Arizona’s $1.2B Water Plan Will Bring Stormwater, Desalination To Desert Region

The extent of drought in the U.S. West is forcing many water systems to put significant dollars behind innovative water management measures. Now, that includes more than $1 billion in one of the country’s most arid regions.

“Arizona Gov. Doug Ducey signed legislation … that will provide $1.2 billion over three years to boost long-term water supplies for the desert state and implement conservation efforts that will see more immediate effects,” AP News reported. “Climate change and a nearly 30-year drought forced the move, which comes as Arizona faces cutbacks in its Colorado River water supply and more loom.”

The idea of a major drought contingency plan in Arizona first surfaced at the beginning of the year, but it was not immediately clear whether it would gain enough support to become a reality. But the intensifying of source water scarcity, marked by the fact that nearly all of the Western United States is now in drought, seems to have pushed this plan over the finish line.

The law calls for the state’s Water Infrastructure Financial Authority to invest funds in a range of water scarcity solutions, including the construction of a canal and pipeline that would bring excess stormwater from Kansas to Arizona watersheds. It also appears that Arizona will be increasing its reliance on desalinated supplies.

“The governor is particularly excited about the idea of the state being involved in construction of a plant to desalinate water, likely from the Sea of Cortez, providing fresh water that can be used for not only domestic use but also for the agriculture industry which consumes 70% of what Arizona now uses,” according to KAWC.
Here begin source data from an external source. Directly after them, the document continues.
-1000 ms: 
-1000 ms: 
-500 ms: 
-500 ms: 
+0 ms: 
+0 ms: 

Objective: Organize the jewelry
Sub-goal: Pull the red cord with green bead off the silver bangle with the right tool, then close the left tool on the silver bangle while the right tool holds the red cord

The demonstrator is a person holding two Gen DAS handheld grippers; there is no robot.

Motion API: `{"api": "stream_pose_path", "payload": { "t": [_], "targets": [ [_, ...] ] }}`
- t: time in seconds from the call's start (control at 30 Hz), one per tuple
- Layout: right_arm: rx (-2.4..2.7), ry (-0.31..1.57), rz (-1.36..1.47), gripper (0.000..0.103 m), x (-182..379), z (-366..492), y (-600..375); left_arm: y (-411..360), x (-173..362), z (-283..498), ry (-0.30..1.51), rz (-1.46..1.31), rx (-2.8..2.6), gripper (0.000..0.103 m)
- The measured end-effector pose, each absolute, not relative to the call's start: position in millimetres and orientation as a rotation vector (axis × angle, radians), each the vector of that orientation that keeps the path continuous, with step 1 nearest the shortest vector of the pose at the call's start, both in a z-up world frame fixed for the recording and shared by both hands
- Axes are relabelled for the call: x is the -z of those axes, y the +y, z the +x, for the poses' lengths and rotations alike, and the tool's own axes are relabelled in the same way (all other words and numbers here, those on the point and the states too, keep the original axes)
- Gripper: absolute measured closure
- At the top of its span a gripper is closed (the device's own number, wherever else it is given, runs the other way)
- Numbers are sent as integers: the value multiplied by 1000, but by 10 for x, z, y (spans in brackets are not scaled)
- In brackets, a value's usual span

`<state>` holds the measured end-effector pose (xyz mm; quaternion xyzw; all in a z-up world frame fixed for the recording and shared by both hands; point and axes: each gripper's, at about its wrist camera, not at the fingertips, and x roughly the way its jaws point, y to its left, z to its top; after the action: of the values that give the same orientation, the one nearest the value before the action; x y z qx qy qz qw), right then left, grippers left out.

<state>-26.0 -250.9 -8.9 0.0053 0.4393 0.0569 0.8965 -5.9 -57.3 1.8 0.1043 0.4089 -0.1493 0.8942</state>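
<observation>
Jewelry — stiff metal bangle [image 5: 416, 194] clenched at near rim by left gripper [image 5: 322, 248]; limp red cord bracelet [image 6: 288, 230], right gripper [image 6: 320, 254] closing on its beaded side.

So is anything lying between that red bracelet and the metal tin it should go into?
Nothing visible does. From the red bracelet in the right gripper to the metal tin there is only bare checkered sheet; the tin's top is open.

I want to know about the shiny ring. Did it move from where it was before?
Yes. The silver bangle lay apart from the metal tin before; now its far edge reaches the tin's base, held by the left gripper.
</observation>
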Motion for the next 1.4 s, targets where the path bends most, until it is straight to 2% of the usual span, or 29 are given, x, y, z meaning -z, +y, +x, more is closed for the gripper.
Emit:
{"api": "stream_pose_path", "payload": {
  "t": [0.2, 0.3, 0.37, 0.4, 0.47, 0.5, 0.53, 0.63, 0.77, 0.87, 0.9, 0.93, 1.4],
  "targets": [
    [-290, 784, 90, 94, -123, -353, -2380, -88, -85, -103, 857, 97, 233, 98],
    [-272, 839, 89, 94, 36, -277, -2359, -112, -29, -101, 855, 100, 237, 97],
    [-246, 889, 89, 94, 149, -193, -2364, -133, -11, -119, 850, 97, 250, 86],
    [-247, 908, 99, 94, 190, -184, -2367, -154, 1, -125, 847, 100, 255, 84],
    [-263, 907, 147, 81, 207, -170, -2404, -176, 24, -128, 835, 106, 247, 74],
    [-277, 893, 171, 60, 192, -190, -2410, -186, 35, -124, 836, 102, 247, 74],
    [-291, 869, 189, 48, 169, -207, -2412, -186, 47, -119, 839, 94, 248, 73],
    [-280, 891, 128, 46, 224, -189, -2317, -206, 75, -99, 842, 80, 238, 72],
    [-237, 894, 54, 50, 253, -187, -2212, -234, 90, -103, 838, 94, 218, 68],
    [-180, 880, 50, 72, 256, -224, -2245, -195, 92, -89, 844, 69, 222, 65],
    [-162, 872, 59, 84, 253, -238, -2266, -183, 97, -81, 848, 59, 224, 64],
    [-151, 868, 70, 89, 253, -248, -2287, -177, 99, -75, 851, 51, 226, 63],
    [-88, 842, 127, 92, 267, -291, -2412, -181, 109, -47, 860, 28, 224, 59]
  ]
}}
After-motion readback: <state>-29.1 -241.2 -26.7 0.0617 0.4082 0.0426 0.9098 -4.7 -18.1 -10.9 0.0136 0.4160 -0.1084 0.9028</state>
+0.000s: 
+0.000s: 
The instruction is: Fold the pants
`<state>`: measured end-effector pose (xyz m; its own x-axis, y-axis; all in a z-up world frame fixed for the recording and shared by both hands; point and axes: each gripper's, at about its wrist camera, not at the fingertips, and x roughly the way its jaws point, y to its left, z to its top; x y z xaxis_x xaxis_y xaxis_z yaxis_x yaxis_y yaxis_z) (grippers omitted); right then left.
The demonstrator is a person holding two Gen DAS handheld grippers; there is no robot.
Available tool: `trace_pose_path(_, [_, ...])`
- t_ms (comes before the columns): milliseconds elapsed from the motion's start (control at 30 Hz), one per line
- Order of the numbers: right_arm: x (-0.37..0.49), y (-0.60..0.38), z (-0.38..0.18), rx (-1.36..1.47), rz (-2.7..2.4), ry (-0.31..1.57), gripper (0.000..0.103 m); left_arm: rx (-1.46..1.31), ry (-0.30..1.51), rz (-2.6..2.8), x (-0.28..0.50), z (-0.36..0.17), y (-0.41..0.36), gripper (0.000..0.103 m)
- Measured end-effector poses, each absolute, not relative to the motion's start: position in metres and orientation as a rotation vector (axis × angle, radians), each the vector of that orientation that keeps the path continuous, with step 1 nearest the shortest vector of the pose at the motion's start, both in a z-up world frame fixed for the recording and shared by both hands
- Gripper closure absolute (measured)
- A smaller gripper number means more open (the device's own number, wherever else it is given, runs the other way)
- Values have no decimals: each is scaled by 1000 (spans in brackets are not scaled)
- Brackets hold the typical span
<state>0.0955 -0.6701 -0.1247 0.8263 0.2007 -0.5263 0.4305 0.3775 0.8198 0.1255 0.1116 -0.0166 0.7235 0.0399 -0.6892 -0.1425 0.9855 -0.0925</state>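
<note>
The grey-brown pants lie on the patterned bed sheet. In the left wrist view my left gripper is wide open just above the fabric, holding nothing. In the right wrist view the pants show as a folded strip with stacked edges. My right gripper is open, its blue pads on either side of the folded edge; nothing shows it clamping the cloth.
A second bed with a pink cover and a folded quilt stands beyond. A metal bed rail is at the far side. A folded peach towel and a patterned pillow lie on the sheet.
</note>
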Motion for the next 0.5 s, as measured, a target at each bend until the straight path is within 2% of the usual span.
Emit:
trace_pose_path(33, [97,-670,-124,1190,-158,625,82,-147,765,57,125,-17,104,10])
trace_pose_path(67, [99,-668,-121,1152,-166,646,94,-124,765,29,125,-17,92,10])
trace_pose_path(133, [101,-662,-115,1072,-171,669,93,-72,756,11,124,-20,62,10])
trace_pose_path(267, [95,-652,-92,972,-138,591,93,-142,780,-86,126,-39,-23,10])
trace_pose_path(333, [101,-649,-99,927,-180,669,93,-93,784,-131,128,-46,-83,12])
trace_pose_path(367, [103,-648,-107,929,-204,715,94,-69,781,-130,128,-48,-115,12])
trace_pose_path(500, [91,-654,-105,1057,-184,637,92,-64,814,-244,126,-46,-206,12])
As just one of countless regions now wrestling with increasing stress on their water supplies, the work Arizona does through this plan is likely to inform many other similar projects around the country and world.

“These challenges made it necessary for us to act,” Ducey said during the signing of the bill, per AP. “So today we are taking action to do what the men and women of Arizona hired us to do — position our state for success today, tomorrow and for generations to come.”

Those wrestling with similar challenges, and similar hopes for future water consumers, will be watching closely.